=== Source material ===
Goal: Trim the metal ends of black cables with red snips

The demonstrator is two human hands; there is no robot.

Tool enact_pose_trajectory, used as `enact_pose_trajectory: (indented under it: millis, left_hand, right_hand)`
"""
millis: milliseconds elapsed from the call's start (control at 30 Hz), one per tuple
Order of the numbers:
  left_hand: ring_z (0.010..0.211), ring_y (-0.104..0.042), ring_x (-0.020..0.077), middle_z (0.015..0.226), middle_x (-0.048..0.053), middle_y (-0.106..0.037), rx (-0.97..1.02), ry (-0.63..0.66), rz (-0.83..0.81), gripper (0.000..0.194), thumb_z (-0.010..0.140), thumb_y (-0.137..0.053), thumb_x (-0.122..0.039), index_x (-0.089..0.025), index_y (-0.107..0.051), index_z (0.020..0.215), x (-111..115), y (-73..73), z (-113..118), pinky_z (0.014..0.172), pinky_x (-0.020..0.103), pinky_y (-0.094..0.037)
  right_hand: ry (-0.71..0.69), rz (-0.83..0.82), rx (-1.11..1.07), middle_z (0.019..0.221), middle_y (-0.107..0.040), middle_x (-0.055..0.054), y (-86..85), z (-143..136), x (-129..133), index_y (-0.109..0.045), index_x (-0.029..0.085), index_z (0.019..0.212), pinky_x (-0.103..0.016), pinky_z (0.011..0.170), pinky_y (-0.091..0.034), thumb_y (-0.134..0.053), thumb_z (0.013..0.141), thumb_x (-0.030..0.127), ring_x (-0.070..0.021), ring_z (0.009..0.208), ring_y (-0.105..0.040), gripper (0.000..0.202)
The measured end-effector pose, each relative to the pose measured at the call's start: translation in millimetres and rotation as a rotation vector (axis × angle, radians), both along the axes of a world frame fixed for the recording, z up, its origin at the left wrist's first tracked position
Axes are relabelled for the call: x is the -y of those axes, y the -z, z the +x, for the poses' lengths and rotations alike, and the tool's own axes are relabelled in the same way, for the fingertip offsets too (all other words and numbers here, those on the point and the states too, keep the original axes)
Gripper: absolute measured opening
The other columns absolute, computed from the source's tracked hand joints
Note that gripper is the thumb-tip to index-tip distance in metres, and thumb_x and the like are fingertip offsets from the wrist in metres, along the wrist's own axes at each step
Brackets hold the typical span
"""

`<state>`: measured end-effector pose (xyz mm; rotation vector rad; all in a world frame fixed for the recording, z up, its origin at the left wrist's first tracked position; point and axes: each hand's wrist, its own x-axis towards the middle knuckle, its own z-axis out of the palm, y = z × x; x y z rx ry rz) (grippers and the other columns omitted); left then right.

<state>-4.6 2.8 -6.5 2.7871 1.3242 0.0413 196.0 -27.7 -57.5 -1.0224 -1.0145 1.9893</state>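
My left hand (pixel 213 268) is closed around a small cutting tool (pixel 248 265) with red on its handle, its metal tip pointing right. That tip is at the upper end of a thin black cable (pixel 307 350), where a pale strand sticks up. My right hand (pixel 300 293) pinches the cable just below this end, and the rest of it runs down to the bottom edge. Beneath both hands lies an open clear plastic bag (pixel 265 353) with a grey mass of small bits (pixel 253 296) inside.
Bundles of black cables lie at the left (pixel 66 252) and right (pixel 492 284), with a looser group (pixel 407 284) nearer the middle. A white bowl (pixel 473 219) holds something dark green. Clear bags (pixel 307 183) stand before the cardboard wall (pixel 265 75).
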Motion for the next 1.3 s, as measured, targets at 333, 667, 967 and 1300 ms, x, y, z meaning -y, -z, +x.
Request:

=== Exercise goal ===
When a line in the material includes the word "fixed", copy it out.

=== Result of this task ===
The measured end-effector pose, each relative to the pose measured at the call's start: translation in millimetres and rotation as a rotation vector (axis × angle, radians), both along the axes of a world frame fixed for the recording, z up, its origin at the left wrist's first tracked position
`<state>`: measured end-effector pose (xyz mm; rotation vector rad; all in a world frame fixed for the recording, z up, its origin at the left wrist's first tracked position; point and axes: each hand's wrist, its own x-axis towards the middle knuckle, its own z-axis out of the palm, y = z × x; x y z rx ry rz) (grippers and the other columns omitted); left then right.

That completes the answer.